▸ INPUT FOR THIS TASK:
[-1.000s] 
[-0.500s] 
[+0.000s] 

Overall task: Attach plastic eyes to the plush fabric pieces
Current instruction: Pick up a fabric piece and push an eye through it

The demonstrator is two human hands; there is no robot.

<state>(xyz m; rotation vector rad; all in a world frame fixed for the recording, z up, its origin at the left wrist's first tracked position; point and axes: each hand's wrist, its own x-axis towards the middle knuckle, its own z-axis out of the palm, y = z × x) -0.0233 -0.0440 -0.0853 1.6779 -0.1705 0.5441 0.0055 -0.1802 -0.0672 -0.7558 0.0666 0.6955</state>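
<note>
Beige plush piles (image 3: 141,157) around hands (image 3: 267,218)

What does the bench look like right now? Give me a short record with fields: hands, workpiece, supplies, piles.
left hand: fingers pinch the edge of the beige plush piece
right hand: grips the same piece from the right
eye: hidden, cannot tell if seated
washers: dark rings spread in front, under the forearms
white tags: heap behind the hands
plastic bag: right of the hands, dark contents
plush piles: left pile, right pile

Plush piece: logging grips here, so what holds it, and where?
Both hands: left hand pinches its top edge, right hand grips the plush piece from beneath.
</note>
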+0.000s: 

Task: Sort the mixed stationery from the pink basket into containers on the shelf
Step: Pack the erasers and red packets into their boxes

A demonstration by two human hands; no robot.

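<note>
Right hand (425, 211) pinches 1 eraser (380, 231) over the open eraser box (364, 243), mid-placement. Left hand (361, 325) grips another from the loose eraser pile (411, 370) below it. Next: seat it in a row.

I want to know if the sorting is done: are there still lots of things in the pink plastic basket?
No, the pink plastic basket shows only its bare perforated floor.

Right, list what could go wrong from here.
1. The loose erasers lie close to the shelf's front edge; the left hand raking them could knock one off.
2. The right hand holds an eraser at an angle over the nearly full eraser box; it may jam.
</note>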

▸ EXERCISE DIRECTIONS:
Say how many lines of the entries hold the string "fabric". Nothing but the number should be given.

▸ WRITTEN ANSWER:
2